### PROBLEM REQUIREMENTS
Once you reach the line containing "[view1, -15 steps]" in the entries below, write out that line and each one after it down to the line containing "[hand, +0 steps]", exactly and with nothing added.

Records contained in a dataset
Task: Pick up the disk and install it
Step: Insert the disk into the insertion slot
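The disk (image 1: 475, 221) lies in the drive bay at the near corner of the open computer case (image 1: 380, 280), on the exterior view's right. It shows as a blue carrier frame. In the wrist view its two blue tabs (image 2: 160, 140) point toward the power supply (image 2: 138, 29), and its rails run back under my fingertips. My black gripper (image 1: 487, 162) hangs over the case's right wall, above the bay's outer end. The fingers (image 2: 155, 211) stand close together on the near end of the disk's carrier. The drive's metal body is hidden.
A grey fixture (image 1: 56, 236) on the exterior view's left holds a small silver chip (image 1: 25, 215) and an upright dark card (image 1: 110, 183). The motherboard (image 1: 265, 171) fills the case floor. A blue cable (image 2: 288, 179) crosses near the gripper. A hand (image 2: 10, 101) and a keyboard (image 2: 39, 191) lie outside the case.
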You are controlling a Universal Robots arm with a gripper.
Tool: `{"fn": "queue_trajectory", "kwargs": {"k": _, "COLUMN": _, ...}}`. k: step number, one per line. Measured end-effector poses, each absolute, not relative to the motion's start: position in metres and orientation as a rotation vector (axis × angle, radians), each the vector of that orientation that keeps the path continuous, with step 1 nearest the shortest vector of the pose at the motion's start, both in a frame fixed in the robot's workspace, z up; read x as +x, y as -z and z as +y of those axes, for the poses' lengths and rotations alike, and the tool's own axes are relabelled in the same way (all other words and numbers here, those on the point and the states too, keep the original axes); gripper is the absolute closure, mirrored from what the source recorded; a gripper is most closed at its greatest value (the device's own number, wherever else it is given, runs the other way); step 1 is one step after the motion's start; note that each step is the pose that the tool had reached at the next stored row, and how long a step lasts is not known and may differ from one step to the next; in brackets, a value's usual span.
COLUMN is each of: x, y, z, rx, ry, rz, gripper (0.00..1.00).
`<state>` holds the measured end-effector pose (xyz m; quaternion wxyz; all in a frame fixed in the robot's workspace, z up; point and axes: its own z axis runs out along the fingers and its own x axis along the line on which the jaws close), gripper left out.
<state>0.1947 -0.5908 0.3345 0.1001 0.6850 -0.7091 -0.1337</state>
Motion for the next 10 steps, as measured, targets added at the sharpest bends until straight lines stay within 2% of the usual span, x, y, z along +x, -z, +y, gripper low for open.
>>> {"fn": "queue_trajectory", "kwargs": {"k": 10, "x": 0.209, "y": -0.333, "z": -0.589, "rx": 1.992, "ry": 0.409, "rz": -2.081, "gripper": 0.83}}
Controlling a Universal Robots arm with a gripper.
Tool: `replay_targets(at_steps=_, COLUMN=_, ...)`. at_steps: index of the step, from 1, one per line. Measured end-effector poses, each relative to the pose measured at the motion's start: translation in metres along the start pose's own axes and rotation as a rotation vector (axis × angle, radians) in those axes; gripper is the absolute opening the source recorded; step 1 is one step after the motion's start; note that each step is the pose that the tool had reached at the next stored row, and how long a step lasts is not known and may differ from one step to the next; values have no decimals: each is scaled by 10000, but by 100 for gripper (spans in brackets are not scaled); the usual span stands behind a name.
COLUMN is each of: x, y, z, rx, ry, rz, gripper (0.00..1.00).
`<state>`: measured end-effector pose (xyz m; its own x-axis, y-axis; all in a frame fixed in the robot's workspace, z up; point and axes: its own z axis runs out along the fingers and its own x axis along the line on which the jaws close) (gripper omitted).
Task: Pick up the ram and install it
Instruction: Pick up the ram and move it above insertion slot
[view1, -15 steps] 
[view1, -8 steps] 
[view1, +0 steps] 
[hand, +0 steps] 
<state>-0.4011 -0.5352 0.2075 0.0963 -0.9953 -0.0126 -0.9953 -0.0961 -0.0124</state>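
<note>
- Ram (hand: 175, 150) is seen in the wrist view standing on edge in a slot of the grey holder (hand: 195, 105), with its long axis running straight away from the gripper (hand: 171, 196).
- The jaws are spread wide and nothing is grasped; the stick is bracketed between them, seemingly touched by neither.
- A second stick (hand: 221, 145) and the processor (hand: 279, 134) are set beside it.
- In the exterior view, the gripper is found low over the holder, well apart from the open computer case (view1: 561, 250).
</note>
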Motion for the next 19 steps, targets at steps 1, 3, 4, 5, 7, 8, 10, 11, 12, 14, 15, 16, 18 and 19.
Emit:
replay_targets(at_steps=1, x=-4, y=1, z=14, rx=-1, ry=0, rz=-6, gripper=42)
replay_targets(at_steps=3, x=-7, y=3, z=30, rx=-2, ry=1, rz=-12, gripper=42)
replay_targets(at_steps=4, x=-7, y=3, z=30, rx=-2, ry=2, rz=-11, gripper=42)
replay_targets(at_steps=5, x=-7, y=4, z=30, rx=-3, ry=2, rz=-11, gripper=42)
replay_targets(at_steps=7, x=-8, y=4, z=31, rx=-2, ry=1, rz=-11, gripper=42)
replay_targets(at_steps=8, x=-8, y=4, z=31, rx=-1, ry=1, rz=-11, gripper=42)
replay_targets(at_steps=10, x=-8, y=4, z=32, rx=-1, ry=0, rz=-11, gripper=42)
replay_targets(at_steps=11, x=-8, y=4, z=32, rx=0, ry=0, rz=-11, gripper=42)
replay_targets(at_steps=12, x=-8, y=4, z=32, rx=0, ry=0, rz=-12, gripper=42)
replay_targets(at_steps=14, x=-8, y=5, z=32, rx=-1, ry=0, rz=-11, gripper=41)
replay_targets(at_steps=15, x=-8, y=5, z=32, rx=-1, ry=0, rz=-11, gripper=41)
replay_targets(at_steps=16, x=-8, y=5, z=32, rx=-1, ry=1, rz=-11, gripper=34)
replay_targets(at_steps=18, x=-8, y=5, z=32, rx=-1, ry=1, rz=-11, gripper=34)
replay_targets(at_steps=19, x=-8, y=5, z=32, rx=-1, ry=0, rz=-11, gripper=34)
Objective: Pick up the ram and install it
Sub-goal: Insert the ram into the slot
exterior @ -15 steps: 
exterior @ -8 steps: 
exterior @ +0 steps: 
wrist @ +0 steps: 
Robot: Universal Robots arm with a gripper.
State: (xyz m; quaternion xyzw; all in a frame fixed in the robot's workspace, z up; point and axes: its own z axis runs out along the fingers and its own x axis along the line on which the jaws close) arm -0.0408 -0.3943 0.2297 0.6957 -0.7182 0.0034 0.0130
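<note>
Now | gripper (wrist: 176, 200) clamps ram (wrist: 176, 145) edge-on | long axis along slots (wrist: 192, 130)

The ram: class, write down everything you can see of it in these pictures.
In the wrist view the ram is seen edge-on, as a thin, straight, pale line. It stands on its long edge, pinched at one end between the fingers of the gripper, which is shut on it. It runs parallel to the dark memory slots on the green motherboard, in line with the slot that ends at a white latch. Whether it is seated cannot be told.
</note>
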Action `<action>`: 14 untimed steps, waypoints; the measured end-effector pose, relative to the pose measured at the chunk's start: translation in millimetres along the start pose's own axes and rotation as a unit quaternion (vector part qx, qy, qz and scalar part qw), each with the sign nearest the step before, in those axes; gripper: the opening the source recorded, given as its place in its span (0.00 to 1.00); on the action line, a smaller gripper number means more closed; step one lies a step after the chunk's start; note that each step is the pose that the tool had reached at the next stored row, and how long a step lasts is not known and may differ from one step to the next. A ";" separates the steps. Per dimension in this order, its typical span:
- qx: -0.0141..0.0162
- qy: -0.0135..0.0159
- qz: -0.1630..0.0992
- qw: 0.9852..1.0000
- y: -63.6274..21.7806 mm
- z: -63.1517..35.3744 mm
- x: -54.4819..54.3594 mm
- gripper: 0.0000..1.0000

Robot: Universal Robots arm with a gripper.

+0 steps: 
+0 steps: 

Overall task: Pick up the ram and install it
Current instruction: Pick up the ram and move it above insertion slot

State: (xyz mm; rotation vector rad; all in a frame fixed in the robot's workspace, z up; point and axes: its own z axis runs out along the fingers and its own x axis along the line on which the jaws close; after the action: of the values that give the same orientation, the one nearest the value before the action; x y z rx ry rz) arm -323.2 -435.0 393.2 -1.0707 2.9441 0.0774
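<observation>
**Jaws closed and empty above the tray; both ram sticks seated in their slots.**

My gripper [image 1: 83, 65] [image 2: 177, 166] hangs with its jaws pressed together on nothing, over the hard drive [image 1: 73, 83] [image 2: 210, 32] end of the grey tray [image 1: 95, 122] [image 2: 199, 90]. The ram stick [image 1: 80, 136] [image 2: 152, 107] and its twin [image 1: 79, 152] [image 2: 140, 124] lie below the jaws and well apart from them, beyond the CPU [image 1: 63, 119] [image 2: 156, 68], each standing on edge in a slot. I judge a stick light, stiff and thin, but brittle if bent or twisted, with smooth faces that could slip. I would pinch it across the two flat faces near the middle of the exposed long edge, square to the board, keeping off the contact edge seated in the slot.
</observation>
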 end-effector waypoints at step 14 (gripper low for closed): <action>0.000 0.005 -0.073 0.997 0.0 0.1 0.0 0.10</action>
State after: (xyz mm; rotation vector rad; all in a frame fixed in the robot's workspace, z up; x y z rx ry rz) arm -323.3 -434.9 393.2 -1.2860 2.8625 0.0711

### ANSWER AREA
[view1, -15 steps] 
[view1, -8 steps] 
[view1, +0 steps] 
[hand, +0 steps] 

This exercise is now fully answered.